You can tell RVM to temporarily use a particular Ruby using:
rvm use 2.0.0
That selected Ruby won't be remembered between launches of command-line sessions, because that doesn't tell RVM to use that version as a default. Add --default
and it will:
rvm use 2.0.0 --default
From the built-in help:
To set a ruby as the user default, use the --default option.
$ rvm use 1.9.3 --default
Please see documentation for further information:
https://rvm.io/rvm/basics
When I run rvm list
, there's some important information displayed that you seem to have overlooked:
rvm list
rvm rubies
ruby-1.9.3-p547 [ x86_64 ]
=* ruby-2.1.2 [ x86_64 ]
# => - current
# =* - current && default
# * - default
Notice the legend showing which is the current and the default Ruby. Compare that to yours.

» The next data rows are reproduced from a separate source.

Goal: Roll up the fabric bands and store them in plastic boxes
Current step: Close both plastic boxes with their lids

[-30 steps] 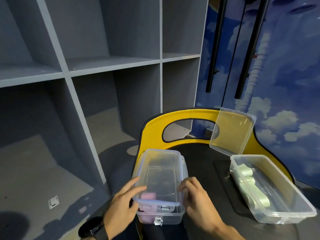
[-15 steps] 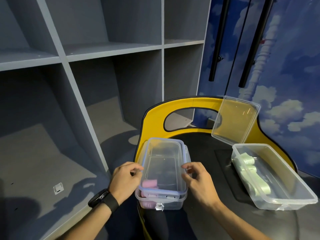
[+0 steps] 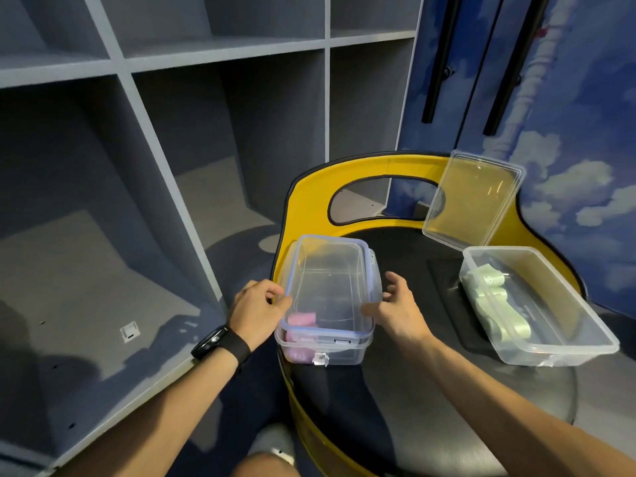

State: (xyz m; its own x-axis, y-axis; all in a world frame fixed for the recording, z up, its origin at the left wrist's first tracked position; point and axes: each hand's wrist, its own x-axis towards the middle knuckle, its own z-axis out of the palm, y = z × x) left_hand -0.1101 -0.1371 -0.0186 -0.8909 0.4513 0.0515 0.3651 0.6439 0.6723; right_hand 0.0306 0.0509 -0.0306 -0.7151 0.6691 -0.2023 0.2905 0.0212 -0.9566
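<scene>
Head view: grey cubby shelving (image 3: 165,139) fills your left side, and a blue cloud-print wall (image 3: 585,166) with two black vertical bars (image 3: 444,60) sits behind on the right. You work on a dark round tabletop (image 3: 430,390) with a yellow curved back rim (image 3: 309,187). At the right stands a second open plastic box (image 3: 581,342) with pale green rolled bands (image 3: 488,301) along its left side; its loose clear lid (image 3: 475,197) leans upright against the yellow rim just behind it. Nothing blocks your reach to the near box. The lidded plastic box (image 3: 327,349) sits at the table's left edge, right between your hands. Your left hand (image 3: 256,311), black watch (image 3: 220,342) on the wrist, has curled fingers at the lid's left edge, apparently gripping it, though contact is partly hidden. Your right hand (image 3: 399,308) hovers just beside the right edge, fingers loosely spread, holding nothing, thumb tip near the lid. The box is clear, with a blue-trimmed lid (image 3: 330,287) sitting slightly askew on top. Pink rolled bands (image 3: 301,320) lie at its near left end, seen through the plastic. A small white tag (image 3: 320,359) hangs at the front wall.
</scene>
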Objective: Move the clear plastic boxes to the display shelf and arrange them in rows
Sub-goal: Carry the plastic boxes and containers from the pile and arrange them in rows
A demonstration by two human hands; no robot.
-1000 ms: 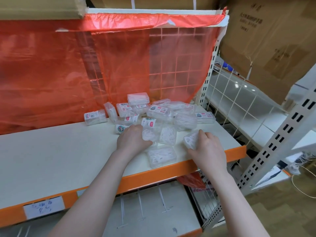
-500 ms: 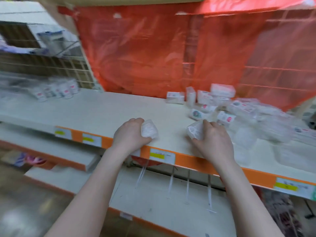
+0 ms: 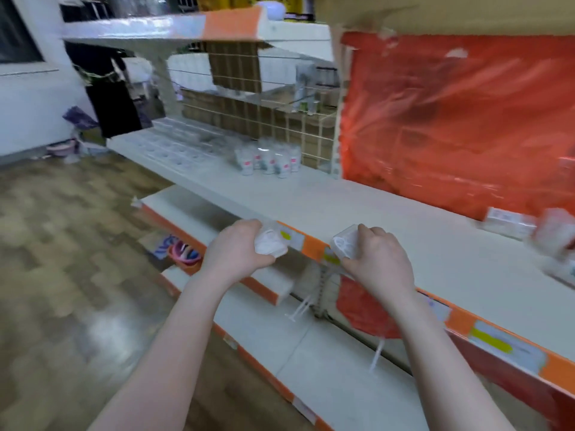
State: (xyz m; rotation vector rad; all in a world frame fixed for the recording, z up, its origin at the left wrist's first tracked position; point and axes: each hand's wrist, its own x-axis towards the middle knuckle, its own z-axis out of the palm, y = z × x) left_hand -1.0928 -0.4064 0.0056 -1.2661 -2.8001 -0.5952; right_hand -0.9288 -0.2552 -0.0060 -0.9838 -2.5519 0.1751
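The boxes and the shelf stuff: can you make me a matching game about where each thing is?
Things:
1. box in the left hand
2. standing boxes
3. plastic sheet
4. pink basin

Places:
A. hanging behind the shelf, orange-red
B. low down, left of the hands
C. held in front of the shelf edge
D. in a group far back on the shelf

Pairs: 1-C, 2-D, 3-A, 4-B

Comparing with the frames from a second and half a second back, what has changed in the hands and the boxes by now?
Both hands have lifted away from the loose pile and travelled left along the shelf, towards the standing rows of boxes. The left hand took hold of a clear plastic box from the pile within the last second. Unchanged: the right hand keeps gripping its own box; nothing has been set down.
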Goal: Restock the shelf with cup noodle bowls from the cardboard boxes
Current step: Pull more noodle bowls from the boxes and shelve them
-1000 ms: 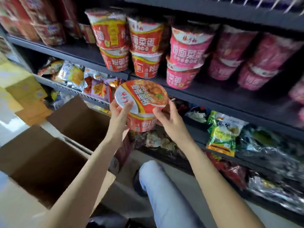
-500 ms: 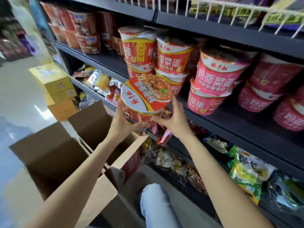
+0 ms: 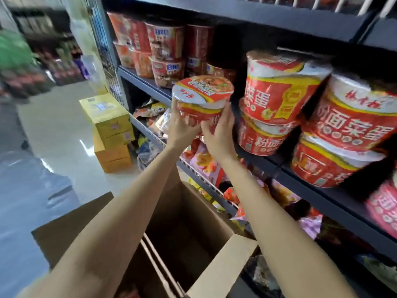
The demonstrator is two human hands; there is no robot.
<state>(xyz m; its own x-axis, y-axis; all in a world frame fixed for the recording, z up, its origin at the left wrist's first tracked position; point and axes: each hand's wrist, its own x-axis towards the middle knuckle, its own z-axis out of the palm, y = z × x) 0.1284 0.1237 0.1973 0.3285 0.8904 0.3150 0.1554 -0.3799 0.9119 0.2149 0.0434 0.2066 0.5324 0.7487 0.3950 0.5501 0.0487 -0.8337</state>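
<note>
Both hands hold one red cup noodle bowl (image 3: 203, 100) upright in front of the dark shelf (image 3: 277, 166). My left hand (image 3: 182, 127) grips its left side and my right hand (image 3: 220, 132) grips its lower right side. The bowl hovers before a gap on the shelf, left of stacked red bowls (image 3: 277, 100). More stacked red bowls (image 3: 348, 130) stand further right. Below my arms an open cardboard box (image 3: 189, 231) stands on the floor, its inside dark.
Darker red cups (image 3: 167, 50) fill the shelf's far left. Snack packets (image 3: 206, 164) crowd the wire shelf below. Stacked yellow cartons (image 3: 109, 127) sit on the shiny floor to the left. A second box flap (image 3: 71, 224) lies at lower left.
The bowl has risen and moved left toward the shelf gap, and it is now level instead of tilted toward me. My view has swung left along the aisle.
</note>
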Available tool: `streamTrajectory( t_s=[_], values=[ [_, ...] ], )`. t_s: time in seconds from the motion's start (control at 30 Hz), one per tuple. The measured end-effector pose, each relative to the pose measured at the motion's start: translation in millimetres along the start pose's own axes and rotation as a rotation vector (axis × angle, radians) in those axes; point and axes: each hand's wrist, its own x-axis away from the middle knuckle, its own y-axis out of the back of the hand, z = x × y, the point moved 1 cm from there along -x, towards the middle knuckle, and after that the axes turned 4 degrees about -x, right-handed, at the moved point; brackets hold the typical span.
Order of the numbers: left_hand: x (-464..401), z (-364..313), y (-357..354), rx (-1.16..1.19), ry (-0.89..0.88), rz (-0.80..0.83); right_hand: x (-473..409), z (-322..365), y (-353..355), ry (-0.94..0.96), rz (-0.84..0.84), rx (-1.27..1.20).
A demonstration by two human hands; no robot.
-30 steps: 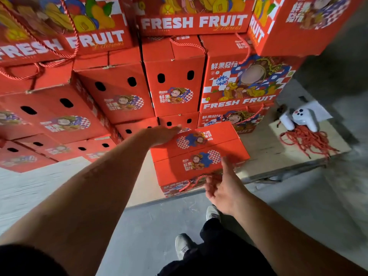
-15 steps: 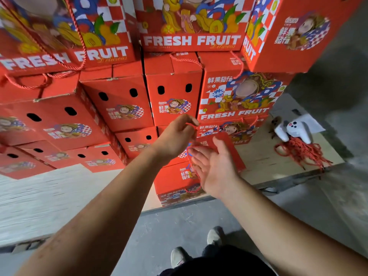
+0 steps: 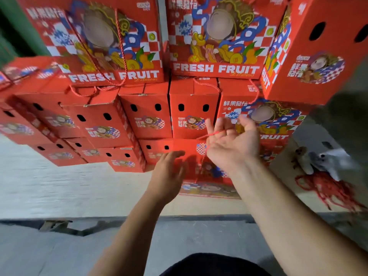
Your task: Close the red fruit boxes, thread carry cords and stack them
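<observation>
Head view: both hands are being held out in front of a stack of red fruit boxes (image 3: 147, 120).

Right hand (image 3: 231, 144) is being held palm up, fingers spread and loosely bent. A thin red cord (image 3: 214, 134) is lying across its fingers and dropping down past the palm edge toward the box below (image 3: 209, 170). Whether the cord is being pinched or just draped cannot be told; motion blur is hiding the contact.

Left hand (image 3: 169, 172) is being held lower and to the left of the right one, fingers straight and relaxed, nothing being gripped. It is hovering just in front of the near box; contact cannot be confirmed.

Near box is sitting alone in front of the stack, on the pale wooden worktop (image 3: 69, 188), top flaps down, cord hanging against its front face.

Stack behind is being carried in several tiers, most boxes closed, with oval holes in the end faces. Upper boxes (image 3: 215, 36) are showing the "FRESH FRUIT" print, and twisted red cord handles are hanging over some of them.

On the right of the worktop, a loose bundle of red cords (image 3: 328, 190) is lying beside a white object (image 3: 326, 160), too blurred to be identified.

Grey concrete floor (image 3: 79, 251) is showing below the worktop edge.
</observation>
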Motion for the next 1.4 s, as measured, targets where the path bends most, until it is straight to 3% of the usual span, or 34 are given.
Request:
streamTrajectory(
  t_s=[0.1, 0.17, 0.3, 0.43, 0.6, 0.7, 0.77, 0.9, 1.03, 1.13, 1.23, 1.27, 1.33, 1.4],
  values=[
    [3, -11, 1, 0.065, -0.117, -0.168, 3, 22, -14, -0.043, 0.200, -0.090],
    [0, -17, -2, -0.022, -0.135, -0.159, 6, 15, -14, -0.082, 0.216, 0.021],
    [5, -15, -12, -0.177, 0.074, -0.137, 12, 15, -22, -0.101, 0.138, 0.176],
    [13, -15, -7, -0.094, -0.020, -0.316, 18, 27, -16, -0.102, 0.427, 0.111],
    [3, -9, -18, -0.203, 0.082, -0.113, 11, 15, -14, -0.157, 0.204, 0.260],
    [4, -9, -21, -0.207, 0.058, -0.261, 16, 21, -4, -0.240, 0.421, 0.269],
    [3, -9, -27, -0.253, 0.064, -0.317, 22, 20, 1, -0.255, 0.453, 0.239],
    [0, 4, -46, -0.247, 0.179, -0.114, 8, 23, -8, -0.200, 0.145, 0.386],
    [-6, 17, -49, -0.125, 0.181, -0.219, -9, 29, 11, -0.183, 0.251, 0.505],
    [-3, 25, -67, -0.118, 0.293, -0.129, -23, 58, 33, -0.237, 0.190, 1.043],
    [5, 27, -85, 0.314, 0.481, -0.102, -40, 123, 72, -0.427, 0.077, 1.742],
    [7, 31, -88, 0.428, 0.523, -0.136, -48, 146, 88, -0.349, -0.049, 1.834],
    [13, 39, -95, 0.570, 0.608, -0.138, -65, 178, 117, -0.006, -0.290, 1.817],
    [16, 42, -100, 0.680, 0.679, -0.102, -70, 171, 142, 0.057, -0.280, 1.756]
  ],
)
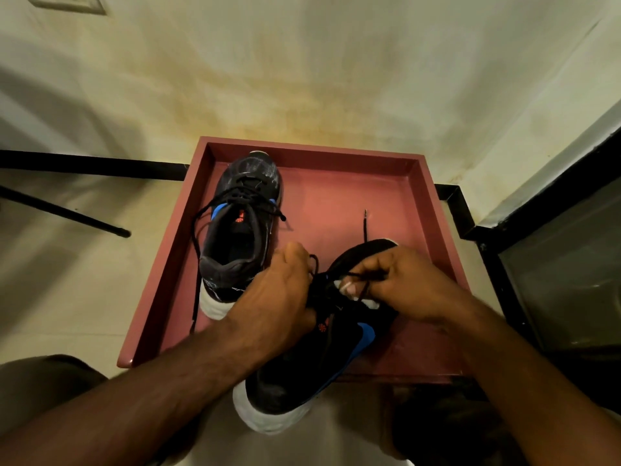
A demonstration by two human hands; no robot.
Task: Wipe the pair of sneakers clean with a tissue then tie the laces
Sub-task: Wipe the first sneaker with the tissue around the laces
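Note:
Two black sneakers with white soles and blue tongues rest on a red tray [420, 203]. The far sneaker [240, 230] stands at the tray's left, its laces loose and trailing over the left rim. The near sneaker [312, 361] lies tilted, heel hanging over the tray's front edge. My left hand [279, 304] and my right hand [406, 284] are both over its lacing, each pinching a strand of its black lace [364, 227], whose free end points away across the tray. No tissue is visible.
The tray sits on a pale floor close to a stained cream wall [336, 79]. A black frame with a dark panel [554, 264] stands at the right. A thin black rod [67, 213] lies on the floor at the left. My knees show at the bottom.

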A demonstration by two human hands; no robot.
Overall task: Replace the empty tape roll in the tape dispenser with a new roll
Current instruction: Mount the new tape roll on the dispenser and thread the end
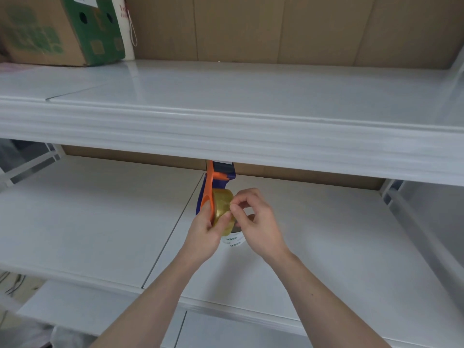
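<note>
An orange and blue tape dispenser (pixel 210 183) stands upright over the middle shelf, its top hidden behind the upper shelf's edge. A yellowish new tape roll (pixel 222 204) sits on the dispenser. My left hand (pixel 206 227) grips the dispenser's lower part and the roll's side. My right hand (pixel 256 219) pinches at the roll's outer surface with thumb and forefinger; whether a tape end is lifted I cannot tell. Below the hands lies a white empty tape core (pixel 233 241) with printed letters, partly hidden.
White shelf boards: an upper shelf (pixel 226 126) juts out just above the dispenser, the middle shelf (pixel 326 247) lies under my hands. A brown and green cardboard box (pixel 62 28) stands at the upper shelf's far left. Cardboard lines the back.
</note>
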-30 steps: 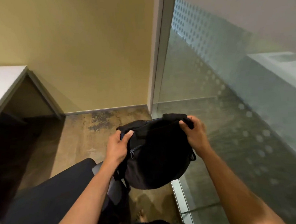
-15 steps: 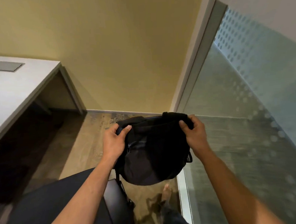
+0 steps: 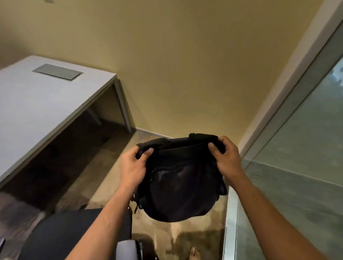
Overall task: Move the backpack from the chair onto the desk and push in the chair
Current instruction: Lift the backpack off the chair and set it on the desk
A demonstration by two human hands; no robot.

Also, notice that you're seeing:
ruby 1.8.7 (2011-06-30 patchlevel 352) [x86_64-linux]
That'd be the version of Ruby installed in the system. Either the user you're running your Rails session as does not have RVM installed and initialized, or somehow RVM is being told to switch to the system Ruby.
Also, you might have a RVM directive in that directory, so read "rvmrc files" and "Typical RVM Project Workflow" to see if something there might be affecting you.